# TLD A1 Helmet



## chris9888 (Feb 27, 2011)

Very satisfied with the purchase :thumbsup:


----------



## wi1trackrider (Jan 26, 2004)

Looks good. I've been eyeing one up as well. The video on the TLD website says they will be releasing additional colors. I know they just released the metal flake colors. Anyone know what additional colors will be released, and when? 

Is that helmet matte black or gloss?


----------



## tweasol (Mar 20, 2009)

I tried one on today. Felt great but I walked out with a Bell Super instead due to the poor selection of colors by TLD. 

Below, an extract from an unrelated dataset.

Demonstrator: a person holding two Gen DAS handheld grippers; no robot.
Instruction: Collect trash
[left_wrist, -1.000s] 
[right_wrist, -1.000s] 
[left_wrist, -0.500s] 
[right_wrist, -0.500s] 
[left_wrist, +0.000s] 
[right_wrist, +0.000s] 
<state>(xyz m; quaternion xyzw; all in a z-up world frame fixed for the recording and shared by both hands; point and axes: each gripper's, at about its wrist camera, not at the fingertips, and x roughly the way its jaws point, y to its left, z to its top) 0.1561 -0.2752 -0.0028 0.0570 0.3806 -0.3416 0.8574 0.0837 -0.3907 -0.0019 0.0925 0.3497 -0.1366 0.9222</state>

I thought about it some more and I'm going in tomorrow to swap for that A1. It was just soo much more comfortable...


----------



## chris9888 (Feb 27, 2011)

wi1trackrider said:


> Looks good. I've been eyeing one up as well. The video on the TLD website says they will be releasing additional colors. I know they just released the metal flake colors. Anyone know what additional colors will be released, and when?
> 
> Is that helmet matte black or gloss?


So far yet to see any all black color.


----------



## chris9888 (Feb 27, 2011)

tweasol said:


> I tried one on today. Felt great but I walked out with a Bell Super instead due to the poor selection of colors by TLD.
> 
> I thought about it some more and I'm going in tomorrow to swap for that A1. It was just soo much more comfortable...

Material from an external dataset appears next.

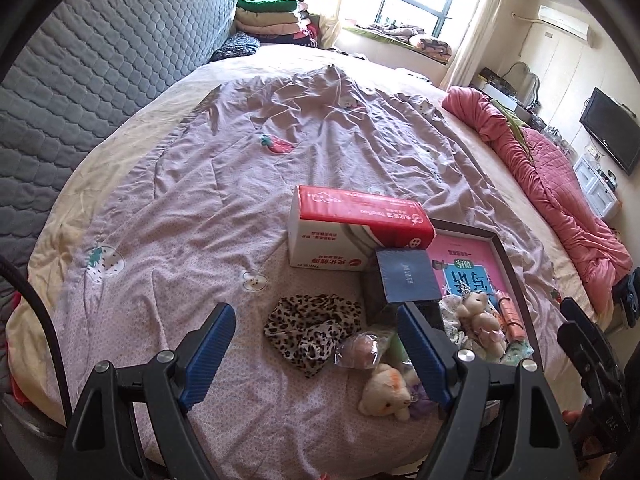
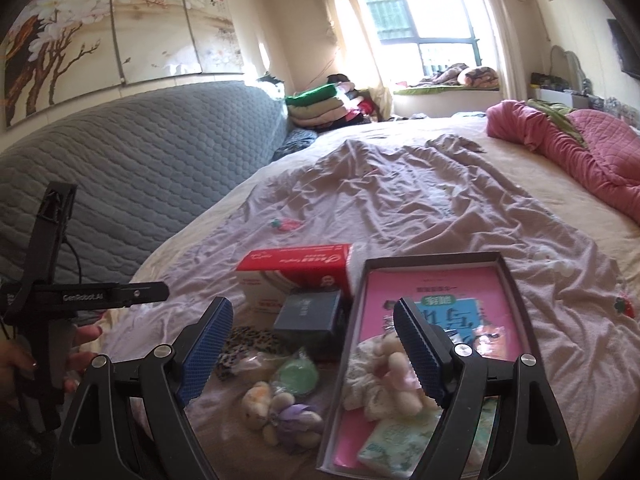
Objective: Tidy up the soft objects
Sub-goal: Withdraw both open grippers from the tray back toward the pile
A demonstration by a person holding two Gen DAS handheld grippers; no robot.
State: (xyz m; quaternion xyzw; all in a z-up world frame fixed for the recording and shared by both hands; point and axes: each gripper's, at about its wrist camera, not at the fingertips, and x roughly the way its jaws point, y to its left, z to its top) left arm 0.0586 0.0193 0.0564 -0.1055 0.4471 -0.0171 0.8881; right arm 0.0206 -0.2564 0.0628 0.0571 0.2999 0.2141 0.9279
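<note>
Your left hand-held gripper [image 1: 316, 334] hangs released above the bed [image 1: 168, 208], over the leopard-print cloth [image 1: 310, 330]; your right hand-held gripper [image 2: 314, 334] is released too, empty; a small plush bear [image 2: 400, 376] lies in the shallow tray [image 2: 516, 280], a white plush [image 1: 386, 394] just beside it.

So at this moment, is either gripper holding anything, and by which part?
Nothing is held. The left gripper is open above the crumpled leopard-print fabric piece, and the right gripper is open above the dark-rimmed shallow tray; nothing is clamped between either pair of fingers.
</note>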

Nothing comes close to TLD A1 in term of comfort.


----------



## jazzanova (Jun 1, 2008)

I asked this in another forum as well. Don't you guys have any clearance issues with glasses? I cannot use the A1 with Oakley radar, the sides of the helmet sit too low and the glasses have to be pushed under it. The result is loose glasses not staying on my nose.
I love the A1 fit, but will need to try different glasses to wear it with.
It looks like A1 was designed to be used with goggles.

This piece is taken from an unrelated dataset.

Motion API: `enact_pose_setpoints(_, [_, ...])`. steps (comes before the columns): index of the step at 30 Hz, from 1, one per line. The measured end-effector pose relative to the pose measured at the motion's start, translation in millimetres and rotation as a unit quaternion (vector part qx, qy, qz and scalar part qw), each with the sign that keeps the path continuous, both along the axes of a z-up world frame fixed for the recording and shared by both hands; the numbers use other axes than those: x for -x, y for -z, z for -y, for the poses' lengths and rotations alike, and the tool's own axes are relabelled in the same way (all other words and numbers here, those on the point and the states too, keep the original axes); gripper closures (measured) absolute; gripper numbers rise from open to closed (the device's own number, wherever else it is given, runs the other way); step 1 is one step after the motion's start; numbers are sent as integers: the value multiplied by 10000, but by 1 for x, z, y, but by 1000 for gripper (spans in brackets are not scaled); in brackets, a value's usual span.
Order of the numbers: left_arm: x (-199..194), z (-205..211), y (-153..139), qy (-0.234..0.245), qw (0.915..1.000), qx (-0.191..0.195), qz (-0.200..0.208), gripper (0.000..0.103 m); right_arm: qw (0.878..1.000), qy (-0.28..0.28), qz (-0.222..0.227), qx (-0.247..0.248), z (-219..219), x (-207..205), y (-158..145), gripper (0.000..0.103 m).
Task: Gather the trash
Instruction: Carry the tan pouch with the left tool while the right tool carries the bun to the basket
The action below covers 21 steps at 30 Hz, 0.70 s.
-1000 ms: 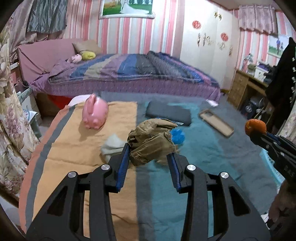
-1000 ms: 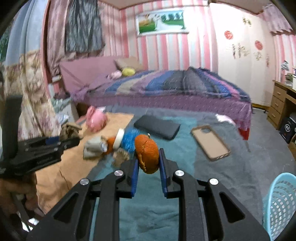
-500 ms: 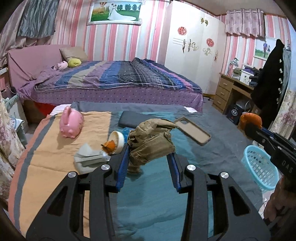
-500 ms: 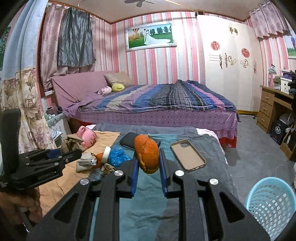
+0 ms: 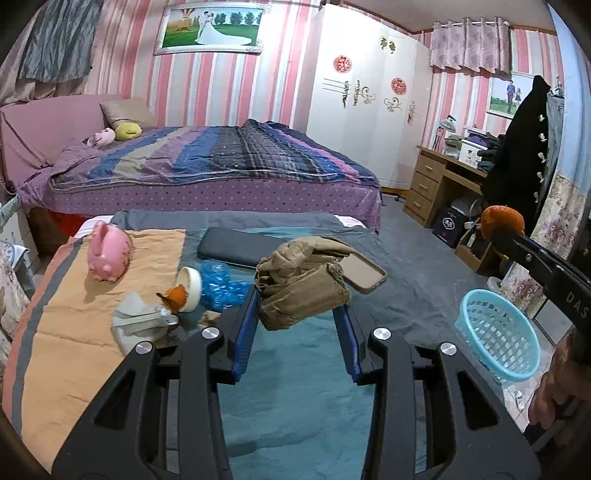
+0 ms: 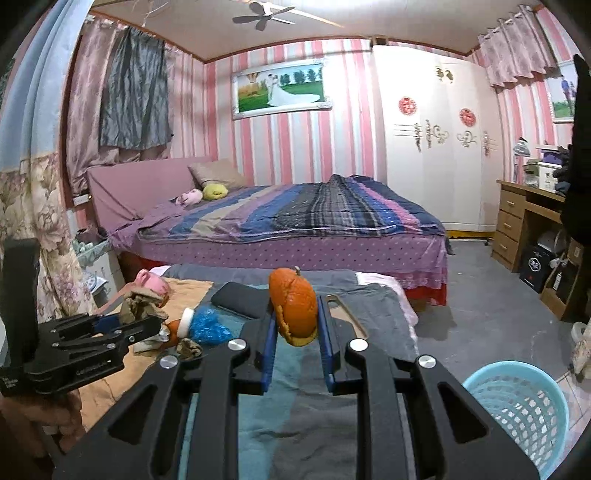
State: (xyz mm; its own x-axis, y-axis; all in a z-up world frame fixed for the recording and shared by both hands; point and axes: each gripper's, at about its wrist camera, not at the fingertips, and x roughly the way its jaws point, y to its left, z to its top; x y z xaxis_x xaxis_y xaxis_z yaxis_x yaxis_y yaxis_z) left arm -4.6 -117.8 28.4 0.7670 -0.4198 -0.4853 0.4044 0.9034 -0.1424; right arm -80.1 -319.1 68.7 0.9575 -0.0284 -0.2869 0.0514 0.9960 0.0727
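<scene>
With the left claw [image 5: 301, 314] clenched on crumpled brown paper [image 5: 301, 286] and the right claw [image 6: 295, 325] on orange peel [image 6: 293, 310], release each only directly above the light-blue plastic basket [image 6: 517, 410]

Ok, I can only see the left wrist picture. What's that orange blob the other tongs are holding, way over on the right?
Observer: An orange peel, pinched between both blue pads of the right tongs.
Operator: Is it a whole orange?
Observer: It looks like just peel. A pale inner edge shows along its bottom, and a little stem sticks up on top.
Operator: Is anything above us?
Observer: Yes, a white ceiling fan.
</scene>
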Motion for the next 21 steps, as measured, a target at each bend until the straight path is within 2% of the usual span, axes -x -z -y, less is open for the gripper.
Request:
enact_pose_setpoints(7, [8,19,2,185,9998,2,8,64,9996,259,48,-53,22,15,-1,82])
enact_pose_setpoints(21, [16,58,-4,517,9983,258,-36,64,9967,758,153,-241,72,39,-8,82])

EDIT: Alright, I have found the perfect glasses for this helmet - Oakley Radarlock XL straight stem.
They don't come out on sides like the non straight Oakleys do.


----------



## tweasol (Mar 20, 2009)

I've heard of this issue. I have a super narrow head so I have more space than most people in that area (I'm just glad I found a helmet that fits relatively snug/comfy). I wish I could offer you some sort of solution. Good luck!


----------



## motomech (May 17, 2010)

Have to say this is by far the most comfortable helmet I have ever worn.
Works well with my wrap around type glasses(This was an issue with my POC helmet)
two thumbs up.


----------



## oilnewby (Jan 13, 2011)

I too have this helmet but in the Drone Grey color as I am not one to have wild colors on a helmet do to my oversized melon. It is the most comfortable helmet I have ever owned; great purchase


----------



## chris9888 (Feb 27, 2011)

*A1 Helmet Crash*

My riding mate crashed badly head down during a high speed jump. The A1 helmet saved him, as he only suffered some bruises and 2 broken ligaments. He bought another A1 helmet


----------



## lc4 (Jul 31, 2006)

Got it for my 50th birthday and it's the best fitting helmet I've ever worn. Adjustability is great and finish is up to TLD standards.


----------



## matadorCE (Jun 26, 2013)

I'm thinking about picking up an A1 since some colors are on closeout. Ive been using a Fox Flux for about a year now and I have no complaints but would like something with better protection and better padding. I was also considering a Bell Super but from all the reviews it sounds like the A1 might be a better choice.


----------



## willapajames (Dec 18, 2005)

I've also been considering the A1 and the Bell Super. Since no shop around me has either in stock, I'll probably go with the Bell, since I know Bell helmets always fit my head well. Plus, I prefer the Super's simpler graphics, though the A1 does look pretty cool.


----------



## oilnewby (Jan 13, 2011)

I had the bell XLV until I left it on top of my jeep and drove off .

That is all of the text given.